By: The BBC
Venezuela’s electoral authorities said more than eight million people, or 41.5% of the electorate, had voted for a new constituent assembly.
But the CEO of Smartmatic, Antonio Mugica, said the actual turnout was inflated by at least one million.
Venezuela’s electoral council dismissed the allegations as “baseless”.
Threatening to open legal action against Mr Mugica, the council’s boss Tibisay Lucena called it an “irresponsible accusation, based on estimates”.
What did the voting firm have to say?
“It is with the deepest regret that we have to report that the turnout numbers on Sunday 30th July for the Constituent Assembly in Venezuela were tampered with,” Mr Mugica told a media conference in London.
He added that although the company’s system had recorded the true number of voters, a full audit would have to take place before he could give the precise figure.

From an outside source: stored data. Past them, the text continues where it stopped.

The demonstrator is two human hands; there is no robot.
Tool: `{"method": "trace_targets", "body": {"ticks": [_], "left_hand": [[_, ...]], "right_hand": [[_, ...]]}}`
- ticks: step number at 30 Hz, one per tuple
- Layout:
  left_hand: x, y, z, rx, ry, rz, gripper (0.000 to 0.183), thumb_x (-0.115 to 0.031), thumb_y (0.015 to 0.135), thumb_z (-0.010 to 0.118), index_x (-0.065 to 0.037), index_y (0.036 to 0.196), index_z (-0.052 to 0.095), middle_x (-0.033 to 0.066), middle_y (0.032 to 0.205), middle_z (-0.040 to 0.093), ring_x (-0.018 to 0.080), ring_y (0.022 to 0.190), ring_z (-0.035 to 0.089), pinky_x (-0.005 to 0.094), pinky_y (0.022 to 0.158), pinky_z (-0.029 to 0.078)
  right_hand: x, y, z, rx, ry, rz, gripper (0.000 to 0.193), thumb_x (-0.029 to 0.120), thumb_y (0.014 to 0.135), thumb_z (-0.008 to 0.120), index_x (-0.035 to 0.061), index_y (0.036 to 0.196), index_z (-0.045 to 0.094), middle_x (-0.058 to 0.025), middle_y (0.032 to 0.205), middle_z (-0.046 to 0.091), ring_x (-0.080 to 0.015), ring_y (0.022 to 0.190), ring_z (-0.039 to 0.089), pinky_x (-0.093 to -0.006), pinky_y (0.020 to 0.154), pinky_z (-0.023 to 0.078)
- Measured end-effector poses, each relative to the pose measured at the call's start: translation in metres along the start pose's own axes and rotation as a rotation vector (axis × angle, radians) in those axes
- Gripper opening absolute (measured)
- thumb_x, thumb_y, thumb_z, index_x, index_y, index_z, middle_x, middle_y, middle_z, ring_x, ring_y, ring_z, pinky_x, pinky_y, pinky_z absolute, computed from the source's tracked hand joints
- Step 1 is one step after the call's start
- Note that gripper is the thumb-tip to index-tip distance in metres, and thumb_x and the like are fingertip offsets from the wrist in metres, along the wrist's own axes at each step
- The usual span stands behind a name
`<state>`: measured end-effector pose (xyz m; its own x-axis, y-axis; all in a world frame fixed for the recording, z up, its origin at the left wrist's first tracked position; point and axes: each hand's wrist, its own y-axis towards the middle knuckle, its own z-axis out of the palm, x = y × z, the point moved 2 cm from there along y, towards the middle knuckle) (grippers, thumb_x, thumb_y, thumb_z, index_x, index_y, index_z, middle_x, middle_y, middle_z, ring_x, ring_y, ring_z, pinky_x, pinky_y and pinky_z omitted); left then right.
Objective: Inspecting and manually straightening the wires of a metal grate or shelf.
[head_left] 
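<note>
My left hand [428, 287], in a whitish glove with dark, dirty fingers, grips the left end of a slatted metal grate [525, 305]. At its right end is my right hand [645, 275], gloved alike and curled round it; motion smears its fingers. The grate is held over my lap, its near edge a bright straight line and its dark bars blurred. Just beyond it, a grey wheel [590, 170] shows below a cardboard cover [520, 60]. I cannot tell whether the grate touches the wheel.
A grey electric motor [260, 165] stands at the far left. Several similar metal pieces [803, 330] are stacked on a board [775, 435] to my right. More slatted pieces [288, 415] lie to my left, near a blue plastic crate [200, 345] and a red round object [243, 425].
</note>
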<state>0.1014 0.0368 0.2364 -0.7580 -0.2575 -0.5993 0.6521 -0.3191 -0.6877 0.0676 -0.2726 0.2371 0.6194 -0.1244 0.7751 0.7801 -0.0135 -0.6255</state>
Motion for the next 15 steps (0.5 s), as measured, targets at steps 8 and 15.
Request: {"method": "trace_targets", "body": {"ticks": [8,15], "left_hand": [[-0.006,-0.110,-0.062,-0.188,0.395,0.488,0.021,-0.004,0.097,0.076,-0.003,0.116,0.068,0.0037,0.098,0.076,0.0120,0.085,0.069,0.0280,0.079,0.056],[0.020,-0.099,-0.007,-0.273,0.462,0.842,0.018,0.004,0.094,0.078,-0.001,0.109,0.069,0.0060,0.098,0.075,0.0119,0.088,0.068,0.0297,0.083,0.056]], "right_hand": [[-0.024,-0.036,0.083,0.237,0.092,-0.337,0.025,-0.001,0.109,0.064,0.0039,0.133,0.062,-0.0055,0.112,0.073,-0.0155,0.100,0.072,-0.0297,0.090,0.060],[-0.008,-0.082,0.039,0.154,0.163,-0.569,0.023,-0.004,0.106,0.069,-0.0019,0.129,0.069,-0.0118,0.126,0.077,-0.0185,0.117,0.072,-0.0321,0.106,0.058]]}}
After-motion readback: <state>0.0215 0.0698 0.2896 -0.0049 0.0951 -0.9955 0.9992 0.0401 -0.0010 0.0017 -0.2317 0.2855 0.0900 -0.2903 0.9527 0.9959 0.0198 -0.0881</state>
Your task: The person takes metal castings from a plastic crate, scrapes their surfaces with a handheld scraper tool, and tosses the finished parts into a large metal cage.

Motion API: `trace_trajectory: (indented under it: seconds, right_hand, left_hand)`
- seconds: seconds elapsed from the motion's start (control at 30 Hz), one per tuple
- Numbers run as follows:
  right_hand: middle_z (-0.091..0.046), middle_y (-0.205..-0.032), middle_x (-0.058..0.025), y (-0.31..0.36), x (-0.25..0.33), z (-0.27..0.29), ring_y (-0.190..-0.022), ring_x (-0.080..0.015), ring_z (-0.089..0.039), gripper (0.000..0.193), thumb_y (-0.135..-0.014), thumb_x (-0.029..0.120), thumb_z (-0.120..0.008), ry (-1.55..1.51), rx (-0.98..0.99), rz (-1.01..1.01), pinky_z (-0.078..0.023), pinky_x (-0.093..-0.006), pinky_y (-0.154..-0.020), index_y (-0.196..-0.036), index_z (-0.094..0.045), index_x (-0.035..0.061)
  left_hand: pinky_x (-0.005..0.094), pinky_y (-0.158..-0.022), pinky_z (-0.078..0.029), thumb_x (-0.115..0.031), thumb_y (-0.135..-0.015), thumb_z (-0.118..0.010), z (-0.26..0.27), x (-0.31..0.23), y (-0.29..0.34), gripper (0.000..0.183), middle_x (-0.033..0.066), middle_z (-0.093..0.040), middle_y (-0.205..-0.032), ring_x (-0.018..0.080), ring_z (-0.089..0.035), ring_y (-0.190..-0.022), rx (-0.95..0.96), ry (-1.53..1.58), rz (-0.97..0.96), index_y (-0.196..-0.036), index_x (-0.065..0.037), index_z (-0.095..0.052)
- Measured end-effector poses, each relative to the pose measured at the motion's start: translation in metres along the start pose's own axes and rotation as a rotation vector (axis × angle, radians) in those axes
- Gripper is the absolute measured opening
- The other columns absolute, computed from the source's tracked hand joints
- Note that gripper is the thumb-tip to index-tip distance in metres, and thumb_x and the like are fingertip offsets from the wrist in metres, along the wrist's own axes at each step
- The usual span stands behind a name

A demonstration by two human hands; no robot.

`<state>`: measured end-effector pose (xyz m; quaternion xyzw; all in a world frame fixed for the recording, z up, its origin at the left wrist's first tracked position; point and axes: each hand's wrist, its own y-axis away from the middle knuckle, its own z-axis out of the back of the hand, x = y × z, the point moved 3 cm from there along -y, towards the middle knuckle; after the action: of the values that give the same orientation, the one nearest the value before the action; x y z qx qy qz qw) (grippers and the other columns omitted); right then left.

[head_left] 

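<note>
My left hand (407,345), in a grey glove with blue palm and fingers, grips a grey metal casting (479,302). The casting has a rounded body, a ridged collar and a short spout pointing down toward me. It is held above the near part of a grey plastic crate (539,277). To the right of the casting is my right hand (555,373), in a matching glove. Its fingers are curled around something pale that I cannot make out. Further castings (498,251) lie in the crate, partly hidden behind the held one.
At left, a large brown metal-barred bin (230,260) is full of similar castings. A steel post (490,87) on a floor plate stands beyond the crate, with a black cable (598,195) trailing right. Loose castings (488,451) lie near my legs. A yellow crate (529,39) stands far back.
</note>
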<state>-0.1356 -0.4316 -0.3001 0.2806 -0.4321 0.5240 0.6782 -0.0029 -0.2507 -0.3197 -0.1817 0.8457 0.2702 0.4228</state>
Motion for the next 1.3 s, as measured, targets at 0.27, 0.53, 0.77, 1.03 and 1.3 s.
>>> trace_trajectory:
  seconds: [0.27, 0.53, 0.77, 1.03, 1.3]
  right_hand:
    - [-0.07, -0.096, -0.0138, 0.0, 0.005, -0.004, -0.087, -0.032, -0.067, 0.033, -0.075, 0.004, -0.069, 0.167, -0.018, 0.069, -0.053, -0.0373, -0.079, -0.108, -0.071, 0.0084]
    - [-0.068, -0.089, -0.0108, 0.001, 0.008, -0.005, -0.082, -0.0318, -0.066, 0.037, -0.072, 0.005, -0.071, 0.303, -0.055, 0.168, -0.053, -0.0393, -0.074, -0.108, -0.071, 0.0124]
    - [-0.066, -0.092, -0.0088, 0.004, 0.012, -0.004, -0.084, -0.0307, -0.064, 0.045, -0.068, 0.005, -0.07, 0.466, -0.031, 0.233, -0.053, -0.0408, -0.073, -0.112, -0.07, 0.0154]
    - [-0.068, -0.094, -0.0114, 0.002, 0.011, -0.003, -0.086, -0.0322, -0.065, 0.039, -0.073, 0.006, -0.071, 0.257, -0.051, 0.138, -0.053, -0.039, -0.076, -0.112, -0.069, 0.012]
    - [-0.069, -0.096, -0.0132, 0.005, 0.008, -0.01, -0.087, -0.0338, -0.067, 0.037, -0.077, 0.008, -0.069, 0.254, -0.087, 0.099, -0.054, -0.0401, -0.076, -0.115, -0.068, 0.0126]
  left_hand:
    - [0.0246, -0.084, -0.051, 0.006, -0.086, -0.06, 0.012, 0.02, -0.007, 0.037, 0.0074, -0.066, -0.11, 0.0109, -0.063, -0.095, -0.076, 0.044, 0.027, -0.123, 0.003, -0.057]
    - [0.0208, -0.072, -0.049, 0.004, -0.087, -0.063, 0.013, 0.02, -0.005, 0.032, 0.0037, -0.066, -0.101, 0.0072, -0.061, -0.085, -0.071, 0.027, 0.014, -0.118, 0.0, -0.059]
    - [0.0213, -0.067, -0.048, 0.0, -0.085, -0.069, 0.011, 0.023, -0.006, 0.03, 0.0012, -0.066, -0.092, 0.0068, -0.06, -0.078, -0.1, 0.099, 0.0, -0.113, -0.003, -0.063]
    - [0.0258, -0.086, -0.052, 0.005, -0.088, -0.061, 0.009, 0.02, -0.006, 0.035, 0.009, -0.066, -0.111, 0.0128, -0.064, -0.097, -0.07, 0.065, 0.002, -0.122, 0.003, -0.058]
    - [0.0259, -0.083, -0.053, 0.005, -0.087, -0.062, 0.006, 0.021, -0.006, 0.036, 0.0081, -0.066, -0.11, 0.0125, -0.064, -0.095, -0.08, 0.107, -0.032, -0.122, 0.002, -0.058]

Asked why he had not contacted the Venezuelan authorities, Mr Mugica said he thought they “would not be sympathetic to what we’d say”.
Smartmatic provided about 24,000 machines for Venezuelans to cast their votes electronically.
According to the company, their system supplied correct voting statistics but altered results were announced in their place.
Separately, the Reuters news agency reported it had seen an internal memo from Venezuela’s electoral authorities saying fewer than four million votes had been cast just two hours before polls closed.